Bien qu’il y ait eu des améliorations dans un petit nombre de cas individuels, les violations des droits fondamentaux étaient toujours massives. Le harcèlement visant les défenseurs des droits humains s’est intensifié. Les autorités ont omis d’ouvrir sans délai une enquête exhaustive et impartiale sur la mort en détention, dans des circonstances suspectes, d’une militante des droits humains.
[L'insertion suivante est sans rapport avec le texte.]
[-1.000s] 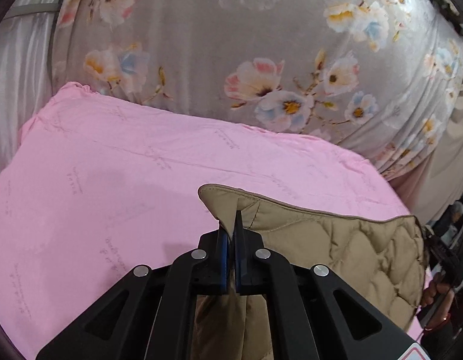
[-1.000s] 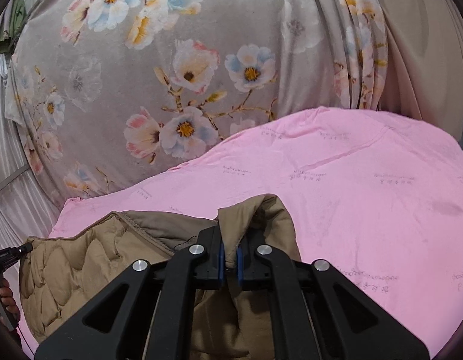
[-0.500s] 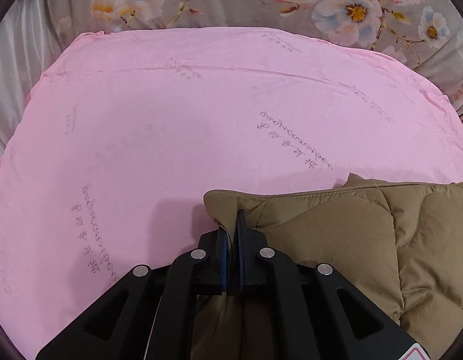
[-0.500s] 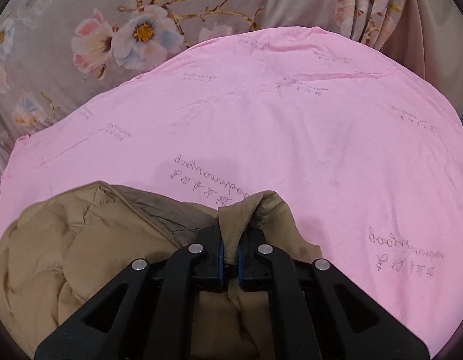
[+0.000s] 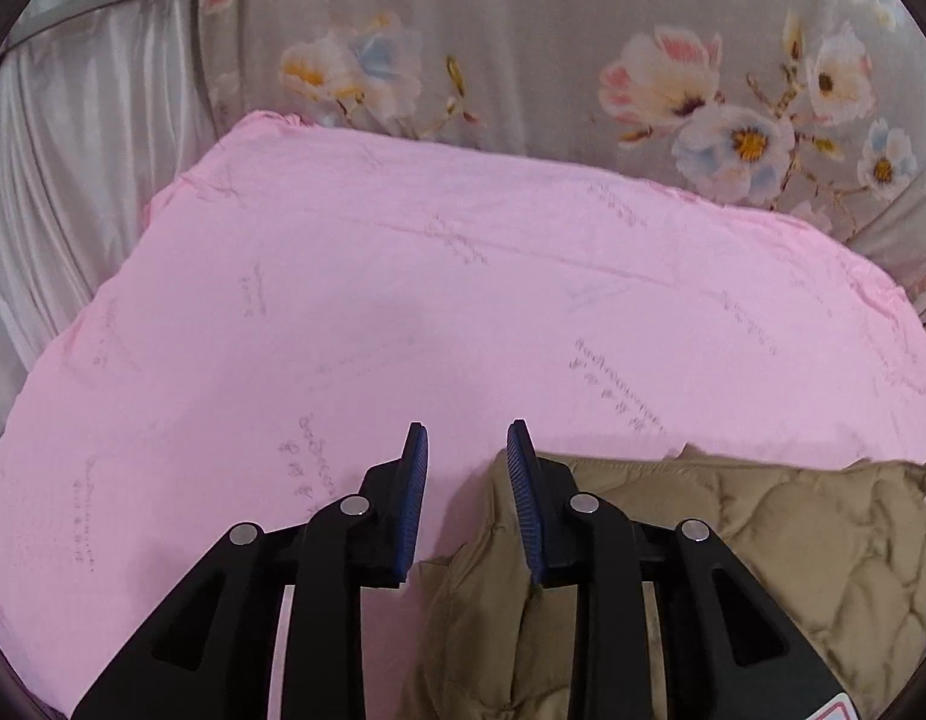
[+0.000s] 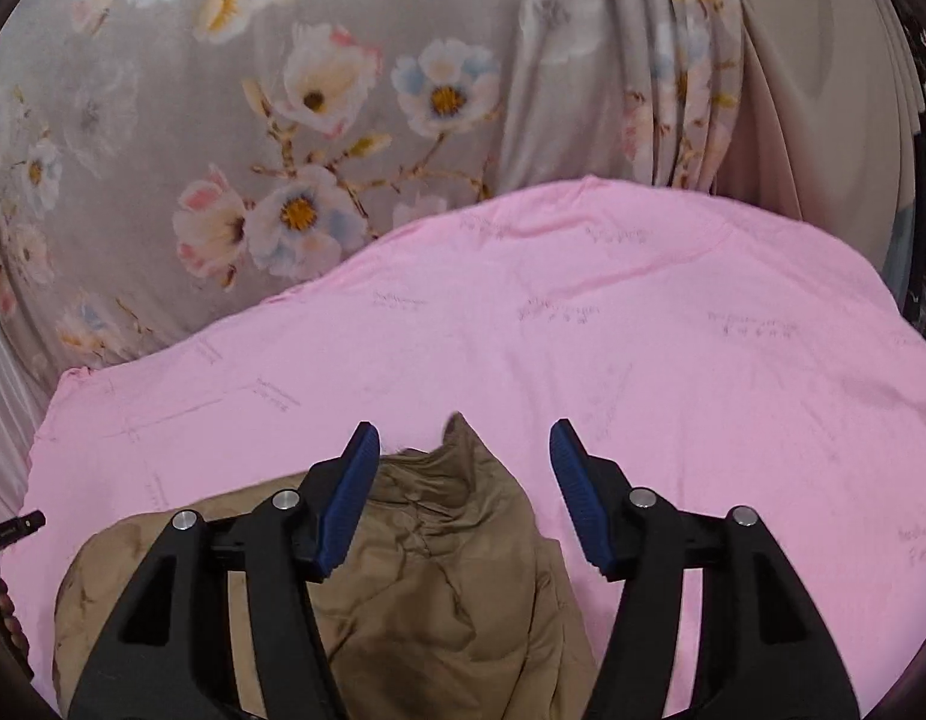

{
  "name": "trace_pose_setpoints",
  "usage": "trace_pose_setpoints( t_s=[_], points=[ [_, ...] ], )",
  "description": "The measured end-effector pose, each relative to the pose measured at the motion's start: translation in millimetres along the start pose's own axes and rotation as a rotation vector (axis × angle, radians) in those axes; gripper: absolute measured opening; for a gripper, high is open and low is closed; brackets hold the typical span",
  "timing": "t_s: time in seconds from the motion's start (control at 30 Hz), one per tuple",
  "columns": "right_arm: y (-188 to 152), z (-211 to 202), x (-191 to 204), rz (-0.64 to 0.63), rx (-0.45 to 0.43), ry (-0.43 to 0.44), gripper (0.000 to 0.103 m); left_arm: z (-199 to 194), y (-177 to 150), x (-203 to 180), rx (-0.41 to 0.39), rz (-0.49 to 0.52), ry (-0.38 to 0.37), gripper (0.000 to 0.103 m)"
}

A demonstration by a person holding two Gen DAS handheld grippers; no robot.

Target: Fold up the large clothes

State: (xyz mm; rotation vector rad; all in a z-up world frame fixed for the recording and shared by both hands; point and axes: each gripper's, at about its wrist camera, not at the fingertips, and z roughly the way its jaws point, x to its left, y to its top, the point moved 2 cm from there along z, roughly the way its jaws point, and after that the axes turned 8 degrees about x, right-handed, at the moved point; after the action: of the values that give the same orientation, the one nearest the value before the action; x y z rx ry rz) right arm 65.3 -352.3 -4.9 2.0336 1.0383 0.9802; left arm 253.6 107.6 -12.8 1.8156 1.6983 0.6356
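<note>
The jacket (image 5: 733,546) lay in the lower right of the left wrist view, a tan quilted heap on the pink sheet (image 5: 402,312). In the right wrist view the same jacket (image 6: 438,570) filled the lower centre and left.

The left gripper (image 5: 467,441) was opening, its jaws parted a little; a fold of the jacket stood against the right pad but was not pinched. The right gripper (image 6: 466,441) was opening too, already wide, with a peak of the fabric standing between the pads and touching neither.

Both holds were off, so the fold depended on the padding staying put. Puffy quilting tends to spring back, and the raised peak between the right pads looked likely to flop or unroll. The fabric resting on the left gripper's right pad might drag along if that hand pulled away sideways, skewing the edge. The jacket also sat at the near, lower edge of the sheet, so a loose part could slide off toward the person.
</note>
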Motion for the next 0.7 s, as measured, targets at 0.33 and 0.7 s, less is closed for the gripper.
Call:
trace_pose_setpoints(
  t_s=[0.33, 0.7],
  points=[
    [-24.4, 1.2, 140.6, -0.406, 0.03, 0.139, 0.051, -26.2, -20.3, -124.1, 0.037, 0.132, -0.227, 0.028],
    [-75.9, 106.1, 112.8, -0.384, 0.287, 0.041, 0.047, 60.4, -58.9, -162.6, 0.095, 0.21, -0.146, 0.029]
  ],
)
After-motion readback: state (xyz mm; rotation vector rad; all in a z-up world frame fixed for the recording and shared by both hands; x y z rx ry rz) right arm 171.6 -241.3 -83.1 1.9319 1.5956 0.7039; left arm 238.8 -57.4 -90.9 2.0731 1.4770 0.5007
Harcèlement, restrictions à la liberté de circulation, détention arbitraire, torture et autres formes de mauvais traitements, punition des proches étaient autant de mesures prises pour tenter de museler la dissidence. Des dizaines de personnes incarcérées en raison de leur participation présumée à une tentative d’assassinat dont le président Saparmourad Niazov aurait fait l’objet en 2002 étaient toujours détenues au secret.




Contexte politique
Le président Saparmourad Niazov est mort d’un arrêt cardiaque le 21 décembre. Le jour même, le Conseil de sécurité de l’État et le Conseil des ministres ont nommé le vice-Premier ministre Gourbangouly Berdymoukhammedov au poste de président par intérim. Le président du Majlis (Parlement), que la Constitution désignait comme successeur de Saparmourad Niazov, a été démis de ses fonctions le même jour et aurait été inculpé d’une infraction pénale.
Le 26 décembre, le Khalk Maslakhati (Conseil du peuple) a approuvé la désignation de six candidats à l’élection présidentielle prévue pour février 2007, parmi lesquels figurait le président par intérim. Tous étaient membres du Parti démocratique, la seule formation officielle du pays. Les groupes d’opposition en exil avaient lancé des appels pour que leurs dirigeants soient autorisés à proposer des candidats au scrutin, mais le gouvernement par intérim a ignoré leurs demandes.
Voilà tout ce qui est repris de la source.